President Vladimir Putin has “rewritten the spy-games rulebook” and “there are no rules anymore”, US-based Russian historian Yuri Felshtinsky has said, according to Poland’s Gazeta Polska newspaper, after a Russian ex-spy was poisoned in Britain.
On March 4, Sergei Skripal, a former agent for Russia’s Main Intelligence Directorate, was targeted in a suspected nerve agent attack in Salisbury, southern England, which British Prime Minister Theresa May said was orchestrated by Moscow.
Skripal’s daughter Yulia was also harmed in the attack and both remain in hospital.
Felshtinsky said Russian ex-spies and “traitors” risked the lives of their loved ones and not just their own after the attack on Skripal, and that Putin had re-written the spy-games rulebook and that there were no rules anymore, Gazeta Polska reported.
The Russian historian also said that Skripal’s wife died in 2012 and his son in 2017, both in strange circumstances, the paper added.
Skripal was a double agent and was convicted for treason in Russia in 2006. He was released in a prisoner exchange in 2010 in return for ten Russian sleeper agents detained by the US, Felshtinsky was cited as saying.

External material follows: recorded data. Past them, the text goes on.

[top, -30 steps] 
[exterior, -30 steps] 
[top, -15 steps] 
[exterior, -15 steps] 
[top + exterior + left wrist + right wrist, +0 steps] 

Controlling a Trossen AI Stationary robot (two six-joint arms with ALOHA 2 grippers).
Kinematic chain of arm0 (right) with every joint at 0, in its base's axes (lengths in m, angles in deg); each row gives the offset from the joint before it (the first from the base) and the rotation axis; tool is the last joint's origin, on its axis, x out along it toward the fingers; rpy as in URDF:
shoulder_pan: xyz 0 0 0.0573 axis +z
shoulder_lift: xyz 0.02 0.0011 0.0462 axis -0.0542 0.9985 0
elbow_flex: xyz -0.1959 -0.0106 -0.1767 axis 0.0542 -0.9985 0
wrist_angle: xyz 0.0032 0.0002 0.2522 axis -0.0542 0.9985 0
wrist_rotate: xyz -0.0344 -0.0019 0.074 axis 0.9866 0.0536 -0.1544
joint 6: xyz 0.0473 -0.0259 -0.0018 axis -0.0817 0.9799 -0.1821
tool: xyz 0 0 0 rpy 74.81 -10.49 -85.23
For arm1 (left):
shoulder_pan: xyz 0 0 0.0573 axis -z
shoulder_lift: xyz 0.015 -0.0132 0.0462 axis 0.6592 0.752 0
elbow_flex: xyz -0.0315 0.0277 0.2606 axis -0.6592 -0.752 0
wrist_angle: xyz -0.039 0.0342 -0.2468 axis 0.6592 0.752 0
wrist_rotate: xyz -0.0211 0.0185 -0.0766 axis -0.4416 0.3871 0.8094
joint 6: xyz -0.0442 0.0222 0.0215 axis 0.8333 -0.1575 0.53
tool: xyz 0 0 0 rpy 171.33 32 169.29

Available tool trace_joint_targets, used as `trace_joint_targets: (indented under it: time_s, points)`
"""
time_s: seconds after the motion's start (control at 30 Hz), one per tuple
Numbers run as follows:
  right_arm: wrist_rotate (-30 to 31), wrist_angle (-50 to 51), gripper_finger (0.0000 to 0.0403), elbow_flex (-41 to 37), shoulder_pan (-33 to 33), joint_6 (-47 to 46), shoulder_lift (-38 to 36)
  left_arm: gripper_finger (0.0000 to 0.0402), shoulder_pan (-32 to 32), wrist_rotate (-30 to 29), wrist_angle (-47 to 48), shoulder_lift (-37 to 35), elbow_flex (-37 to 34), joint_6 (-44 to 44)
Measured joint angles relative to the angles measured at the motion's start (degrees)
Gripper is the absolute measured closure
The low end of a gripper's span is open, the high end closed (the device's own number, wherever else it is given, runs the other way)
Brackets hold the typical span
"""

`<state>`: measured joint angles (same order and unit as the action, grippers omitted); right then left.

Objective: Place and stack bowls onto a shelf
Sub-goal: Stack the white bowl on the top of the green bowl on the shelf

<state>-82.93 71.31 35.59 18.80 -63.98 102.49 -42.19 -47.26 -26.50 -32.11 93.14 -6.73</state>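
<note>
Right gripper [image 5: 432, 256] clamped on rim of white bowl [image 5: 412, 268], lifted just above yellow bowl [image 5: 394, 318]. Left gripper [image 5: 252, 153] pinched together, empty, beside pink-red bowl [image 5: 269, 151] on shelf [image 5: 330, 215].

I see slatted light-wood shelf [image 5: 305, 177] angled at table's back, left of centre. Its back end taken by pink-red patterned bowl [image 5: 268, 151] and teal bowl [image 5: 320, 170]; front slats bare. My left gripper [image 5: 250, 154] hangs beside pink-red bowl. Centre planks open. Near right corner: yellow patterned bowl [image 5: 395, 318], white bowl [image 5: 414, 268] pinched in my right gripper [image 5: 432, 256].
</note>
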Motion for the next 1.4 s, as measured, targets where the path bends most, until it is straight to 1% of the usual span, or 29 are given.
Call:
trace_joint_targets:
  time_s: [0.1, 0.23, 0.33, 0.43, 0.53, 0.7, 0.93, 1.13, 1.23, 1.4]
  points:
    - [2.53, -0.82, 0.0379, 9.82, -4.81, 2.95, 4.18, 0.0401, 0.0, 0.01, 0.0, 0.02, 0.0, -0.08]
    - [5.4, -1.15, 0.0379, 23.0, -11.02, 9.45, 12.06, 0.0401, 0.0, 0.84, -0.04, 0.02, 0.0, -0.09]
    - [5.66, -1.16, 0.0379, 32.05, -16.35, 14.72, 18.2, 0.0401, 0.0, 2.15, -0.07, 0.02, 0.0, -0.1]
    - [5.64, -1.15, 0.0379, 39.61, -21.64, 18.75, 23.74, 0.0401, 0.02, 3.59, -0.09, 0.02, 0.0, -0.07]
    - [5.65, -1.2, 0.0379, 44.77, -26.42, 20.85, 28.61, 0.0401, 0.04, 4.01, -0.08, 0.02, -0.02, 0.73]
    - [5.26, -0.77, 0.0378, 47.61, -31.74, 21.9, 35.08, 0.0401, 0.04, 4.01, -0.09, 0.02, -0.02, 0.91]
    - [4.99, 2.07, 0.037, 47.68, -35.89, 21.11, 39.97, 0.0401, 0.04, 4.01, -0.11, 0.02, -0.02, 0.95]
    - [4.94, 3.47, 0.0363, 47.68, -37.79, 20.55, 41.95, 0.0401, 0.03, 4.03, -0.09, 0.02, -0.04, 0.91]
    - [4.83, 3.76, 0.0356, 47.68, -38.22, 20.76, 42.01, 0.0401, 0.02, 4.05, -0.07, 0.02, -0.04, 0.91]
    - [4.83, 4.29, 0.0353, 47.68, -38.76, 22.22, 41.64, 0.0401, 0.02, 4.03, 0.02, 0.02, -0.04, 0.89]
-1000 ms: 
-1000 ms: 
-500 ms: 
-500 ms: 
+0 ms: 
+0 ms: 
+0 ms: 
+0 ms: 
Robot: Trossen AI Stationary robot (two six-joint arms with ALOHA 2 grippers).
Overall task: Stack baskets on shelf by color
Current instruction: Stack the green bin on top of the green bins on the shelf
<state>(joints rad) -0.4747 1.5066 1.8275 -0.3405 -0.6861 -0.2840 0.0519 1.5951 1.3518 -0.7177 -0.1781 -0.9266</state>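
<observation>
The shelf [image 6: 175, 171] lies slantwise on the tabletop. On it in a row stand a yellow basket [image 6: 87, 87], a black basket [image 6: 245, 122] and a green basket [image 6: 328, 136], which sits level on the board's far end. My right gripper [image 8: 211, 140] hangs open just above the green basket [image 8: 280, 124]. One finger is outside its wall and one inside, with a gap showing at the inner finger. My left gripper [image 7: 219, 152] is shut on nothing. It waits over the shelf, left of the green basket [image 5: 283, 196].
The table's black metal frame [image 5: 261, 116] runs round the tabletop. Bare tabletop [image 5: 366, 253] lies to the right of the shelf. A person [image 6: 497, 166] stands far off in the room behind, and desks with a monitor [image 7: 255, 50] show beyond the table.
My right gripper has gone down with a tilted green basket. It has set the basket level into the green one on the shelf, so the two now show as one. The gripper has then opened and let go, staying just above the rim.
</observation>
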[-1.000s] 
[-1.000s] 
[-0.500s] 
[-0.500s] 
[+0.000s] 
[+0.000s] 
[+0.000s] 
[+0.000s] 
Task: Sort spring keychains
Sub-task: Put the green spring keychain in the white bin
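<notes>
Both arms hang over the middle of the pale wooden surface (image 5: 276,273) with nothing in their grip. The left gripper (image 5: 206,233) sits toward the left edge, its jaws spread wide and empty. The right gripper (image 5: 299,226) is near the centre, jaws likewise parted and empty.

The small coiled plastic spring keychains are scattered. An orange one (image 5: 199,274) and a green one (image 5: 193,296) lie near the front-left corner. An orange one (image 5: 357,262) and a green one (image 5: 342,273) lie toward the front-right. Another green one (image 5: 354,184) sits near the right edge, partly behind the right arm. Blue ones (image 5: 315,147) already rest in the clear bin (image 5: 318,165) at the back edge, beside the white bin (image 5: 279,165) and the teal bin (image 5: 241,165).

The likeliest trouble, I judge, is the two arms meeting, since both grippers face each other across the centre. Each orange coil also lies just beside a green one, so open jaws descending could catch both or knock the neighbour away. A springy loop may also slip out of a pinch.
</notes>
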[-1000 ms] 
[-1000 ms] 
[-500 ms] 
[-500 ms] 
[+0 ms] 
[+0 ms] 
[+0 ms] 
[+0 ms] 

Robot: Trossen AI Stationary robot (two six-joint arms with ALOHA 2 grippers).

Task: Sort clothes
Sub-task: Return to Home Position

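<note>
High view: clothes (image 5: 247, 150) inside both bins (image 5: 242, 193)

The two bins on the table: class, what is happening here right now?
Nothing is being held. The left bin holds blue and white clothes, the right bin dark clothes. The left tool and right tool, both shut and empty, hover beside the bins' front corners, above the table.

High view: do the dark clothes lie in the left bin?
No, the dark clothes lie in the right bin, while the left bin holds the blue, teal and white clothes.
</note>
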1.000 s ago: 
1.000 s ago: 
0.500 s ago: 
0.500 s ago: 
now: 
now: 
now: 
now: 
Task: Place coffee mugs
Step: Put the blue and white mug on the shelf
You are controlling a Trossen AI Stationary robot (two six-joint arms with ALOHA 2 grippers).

According to Gazeta Polska, Felshtinsky said Skripal’s release was unprecedented as Russia, and the Soviet Union before it, usually gave up captured foreign agents in spy swaps rather than their own citizens.
Gazeta Polska said that the historian compared Skripal’s case to the 2006 polonium-210 poisoning of Alexander Litvinenko, a British-naturalised Russian defector and former officer with Russia’s FSB security service with whom Felshtinsky co-wrote Blowing Up Russia: Terror from Within.
The paper said that Felshtinsky noted that the Kremlin had also poisoned other “enemies”, naming a 2012 attack on a Russian businessman in London, an earlier attack in Russia on journalist Yuri Shchekochikhin, and others.
The historian also pointed to the deaths in London of Georgian businessman Badri Patarkatsishvili, who died of a heart attack in 2008, and of Russian businessman Boris Berezovsky, who was found hanging in his ex-wife’s home. Felshtinsky said both deaths were “suspicious”, Gazeta Polska wrote.
According to Felshtinsky, the investigation into the attack on Skripal would be difficult because poisonings were far harder to prove than shootings. He added that the probe into the death of Litvinenko took years and that even after its conclusion the Kremlin did not take responsibility for the “murder”, Gazeta Polska said.
“Vladimir Putin … will laugh in our faces and turn the whole [Skripal] case into a farce,” Gazeta Polska cited Felshtinsky as saying.
Felshtinsky said that, after Litvinenko’s death, Russia learned it would not have to face consequences for its actions, and that having a poor reputation in the West was no punishment for Moscow.
“After all the political assassinations, after the invasion of Georgia in 2008, after the annexation of Crimea and invasion of Ukraine in 2014, after trying to influence electoral procedures in many European countries, and after interfering in US elections in 2016 and finally, after President Putin’s recent speech, in which he directly blackmailed the whole civilised world with a threat of an atomic war, it is complete obvious that the rulers in Moscow are not concerned with how the world sees their actions,” Gazeta Polska cited Felshtinsky as saying.